*What is required*. Pull out every line with the word "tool" from the entries below.

•••••

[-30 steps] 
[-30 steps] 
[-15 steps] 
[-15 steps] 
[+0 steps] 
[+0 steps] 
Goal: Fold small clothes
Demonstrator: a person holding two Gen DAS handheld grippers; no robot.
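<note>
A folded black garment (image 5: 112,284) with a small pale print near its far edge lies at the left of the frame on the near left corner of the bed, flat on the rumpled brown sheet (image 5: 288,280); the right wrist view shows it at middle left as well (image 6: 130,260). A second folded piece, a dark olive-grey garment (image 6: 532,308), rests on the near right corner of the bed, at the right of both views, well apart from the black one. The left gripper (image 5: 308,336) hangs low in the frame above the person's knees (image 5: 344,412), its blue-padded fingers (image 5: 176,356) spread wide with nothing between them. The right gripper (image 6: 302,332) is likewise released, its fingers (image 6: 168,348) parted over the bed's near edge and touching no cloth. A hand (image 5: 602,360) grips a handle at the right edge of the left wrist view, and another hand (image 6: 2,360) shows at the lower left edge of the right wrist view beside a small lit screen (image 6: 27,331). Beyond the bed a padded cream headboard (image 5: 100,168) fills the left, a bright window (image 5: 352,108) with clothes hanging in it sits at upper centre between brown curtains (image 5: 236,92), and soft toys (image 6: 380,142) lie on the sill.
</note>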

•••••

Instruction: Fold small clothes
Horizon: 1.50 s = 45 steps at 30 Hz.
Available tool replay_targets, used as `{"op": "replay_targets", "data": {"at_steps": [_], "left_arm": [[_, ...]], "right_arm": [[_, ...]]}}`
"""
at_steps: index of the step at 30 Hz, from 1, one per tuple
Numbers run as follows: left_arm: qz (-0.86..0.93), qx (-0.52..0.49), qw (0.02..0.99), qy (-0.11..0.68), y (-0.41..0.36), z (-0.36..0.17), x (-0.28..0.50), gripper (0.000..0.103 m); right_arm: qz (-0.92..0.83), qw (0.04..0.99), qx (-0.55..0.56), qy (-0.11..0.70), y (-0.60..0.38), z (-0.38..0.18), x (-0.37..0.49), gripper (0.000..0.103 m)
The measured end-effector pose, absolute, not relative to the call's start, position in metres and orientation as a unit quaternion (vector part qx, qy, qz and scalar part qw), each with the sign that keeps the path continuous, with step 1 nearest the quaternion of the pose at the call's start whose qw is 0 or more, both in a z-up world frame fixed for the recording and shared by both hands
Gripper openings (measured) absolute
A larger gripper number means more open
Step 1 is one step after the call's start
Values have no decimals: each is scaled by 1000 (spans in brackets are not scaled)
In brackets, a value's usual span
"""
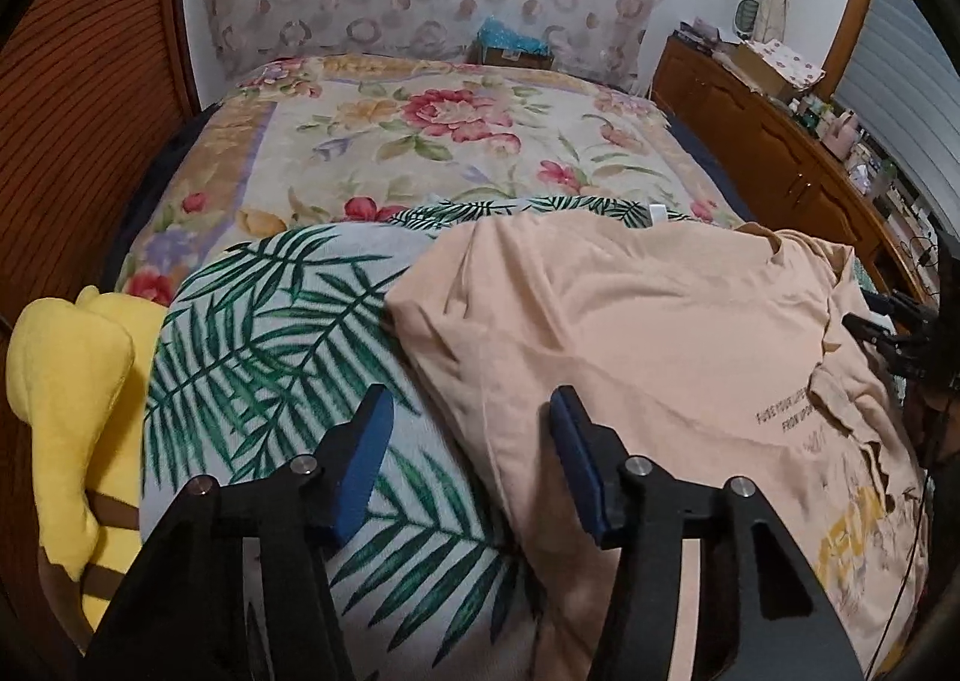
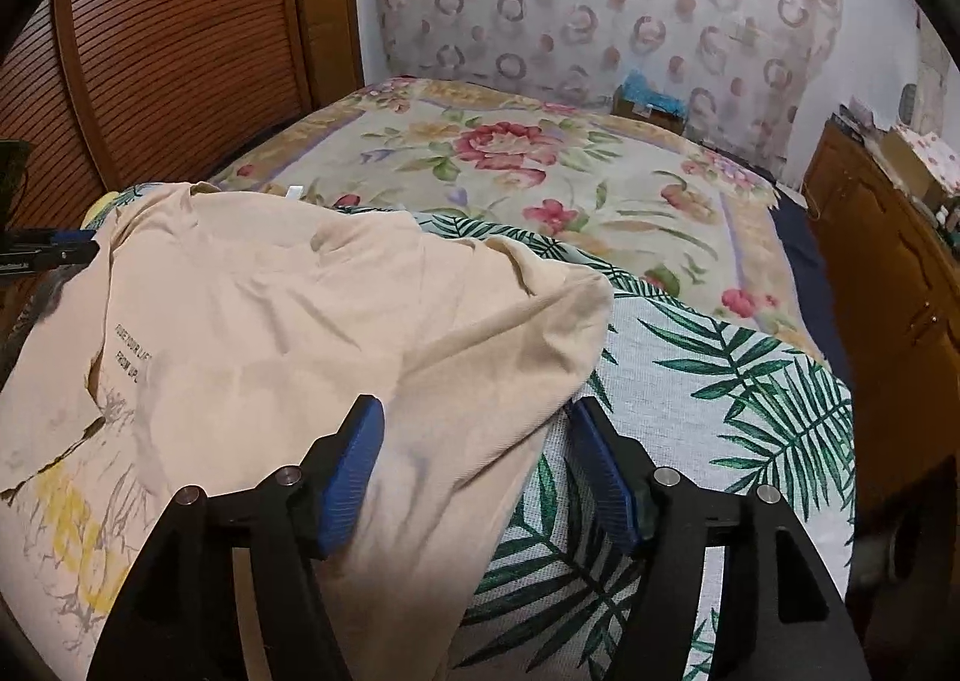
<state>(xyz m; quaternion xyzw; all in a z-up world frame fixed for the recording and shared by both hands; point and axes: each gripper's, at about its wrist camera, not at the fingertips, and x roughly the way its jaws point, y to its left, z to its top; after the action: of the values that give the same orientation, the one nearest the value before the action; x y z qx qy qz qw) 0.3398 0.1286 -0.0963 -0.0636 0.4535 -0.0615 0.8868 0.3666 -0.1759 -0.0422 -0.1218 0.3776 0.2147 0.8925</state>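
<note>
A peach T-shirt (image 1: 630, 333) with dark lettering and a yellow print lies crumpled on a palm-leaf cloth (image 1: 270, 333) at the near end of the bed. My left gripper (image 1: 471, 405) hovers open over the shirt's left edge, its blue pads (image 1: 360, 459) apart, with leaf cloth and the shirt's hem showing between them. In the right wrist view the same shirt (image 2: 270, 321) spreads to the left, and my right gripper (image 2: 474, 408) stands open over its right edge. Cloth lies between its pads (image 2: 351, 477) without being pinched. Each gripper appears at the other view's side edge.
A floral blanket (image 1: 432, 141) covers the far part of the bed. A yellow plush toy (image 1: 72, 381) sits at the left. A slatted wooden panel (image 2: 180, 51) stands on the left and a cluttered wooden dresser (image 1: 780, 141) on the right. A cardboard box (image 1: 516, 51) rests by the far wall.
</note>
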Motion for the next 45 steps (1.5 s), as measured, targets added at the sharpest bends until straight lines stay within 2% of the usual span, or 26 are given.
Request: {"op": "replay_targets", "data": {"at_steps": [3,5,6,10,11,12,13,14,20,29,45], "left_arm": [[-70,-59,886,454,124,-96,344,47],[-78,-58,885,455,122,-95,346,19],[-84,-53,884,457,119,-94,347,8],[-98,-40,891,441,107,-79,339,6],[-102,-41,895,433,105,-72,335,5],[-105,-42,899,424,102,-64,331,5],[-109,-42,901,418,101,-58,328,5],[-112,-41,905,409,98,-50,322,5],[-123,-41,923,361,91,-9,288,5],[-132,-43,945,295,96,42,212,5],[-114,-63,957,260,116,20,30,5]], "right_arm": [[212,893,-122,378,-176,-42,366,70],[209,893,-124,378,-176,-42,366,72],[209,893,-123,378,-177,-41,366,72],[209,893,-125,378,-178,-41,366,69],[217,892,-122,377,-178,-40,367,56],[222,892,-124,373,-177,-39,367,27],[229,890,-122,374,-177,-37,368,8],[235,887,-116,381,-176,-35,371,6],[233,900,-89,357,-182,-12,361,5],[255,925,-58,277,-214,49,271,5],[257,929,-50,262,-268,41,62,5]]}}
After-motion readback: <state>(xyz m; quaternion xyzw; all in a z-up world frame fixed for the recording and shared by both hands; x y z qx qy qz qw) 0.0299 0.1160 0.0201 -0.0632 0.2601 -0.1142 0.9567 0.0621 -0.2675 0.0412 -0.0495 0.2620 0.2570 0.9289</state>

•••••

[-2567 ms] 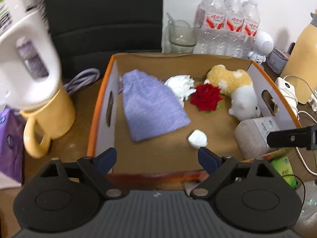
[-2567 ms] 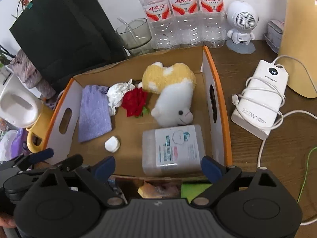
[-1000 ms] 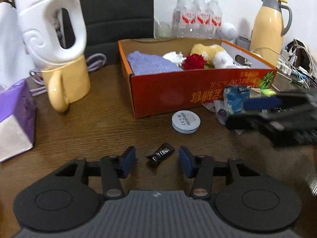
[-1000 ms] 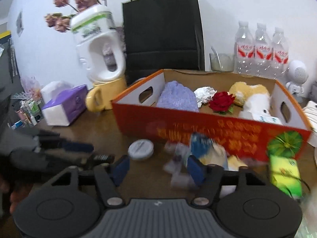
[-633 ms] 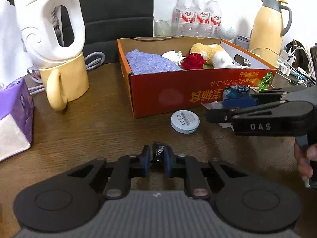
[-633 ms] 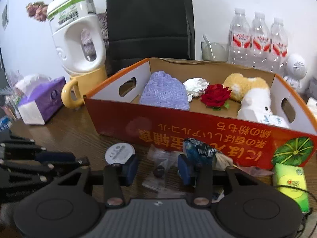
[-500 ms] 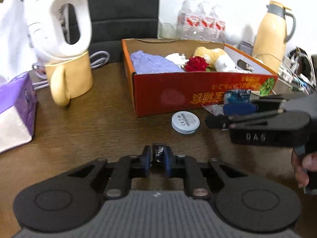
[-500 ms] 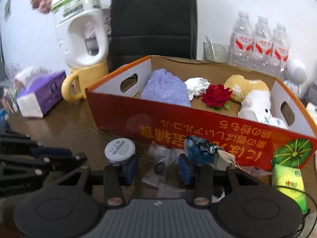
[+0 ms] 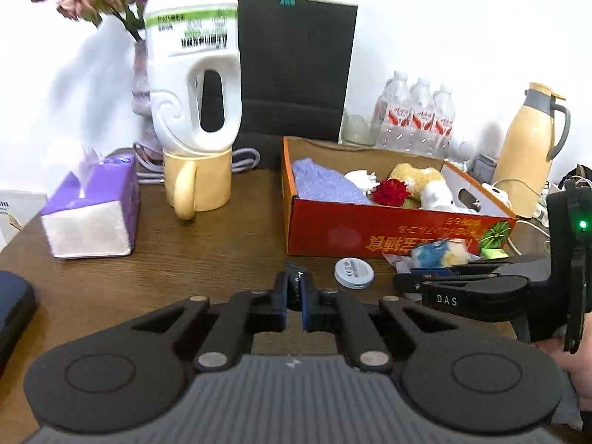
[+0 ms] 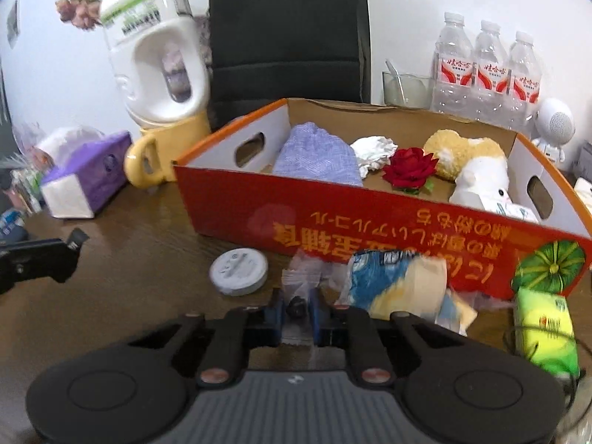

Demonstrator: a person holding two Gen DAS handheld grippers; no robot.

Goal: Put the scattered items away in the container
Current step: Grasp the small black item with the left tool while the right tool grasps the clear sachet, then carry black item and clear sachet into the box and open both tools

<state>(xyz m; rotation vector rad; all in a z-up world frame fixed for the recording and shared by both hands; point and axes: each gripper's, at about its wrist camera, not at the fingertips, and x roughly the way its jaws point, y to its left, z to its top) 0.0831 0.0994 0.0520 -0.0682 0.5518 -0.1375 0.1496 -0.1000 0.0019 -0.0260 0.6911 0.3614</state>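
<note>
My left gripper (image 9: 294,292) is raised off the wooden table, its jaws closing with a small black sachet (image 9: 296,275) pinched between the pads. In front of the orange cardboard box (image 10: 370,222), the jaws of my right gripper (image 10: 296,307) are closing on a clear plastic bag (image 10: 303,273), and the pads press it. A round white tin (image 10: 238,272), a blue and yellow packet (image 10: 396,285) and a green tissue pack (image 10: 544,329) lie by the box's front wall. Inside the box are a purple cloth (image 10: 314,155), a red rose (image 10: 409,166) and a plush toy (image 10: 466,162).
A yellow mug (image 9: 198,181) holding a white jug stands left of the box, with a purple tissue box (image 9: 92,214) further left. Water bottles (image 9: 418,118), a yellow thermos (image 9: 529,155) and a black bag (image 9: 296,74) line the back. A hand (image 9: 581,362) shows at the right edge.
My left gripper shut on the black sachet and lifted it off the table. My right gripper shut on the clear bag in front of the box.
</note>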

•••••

*Solution for this problem*.
Available tool replay_targets, used as `{"op": "replay_targets", "data": {"at_steps": [_], "left_arm": [[_, ...]], "right_arm": [[_, ...]]}}`
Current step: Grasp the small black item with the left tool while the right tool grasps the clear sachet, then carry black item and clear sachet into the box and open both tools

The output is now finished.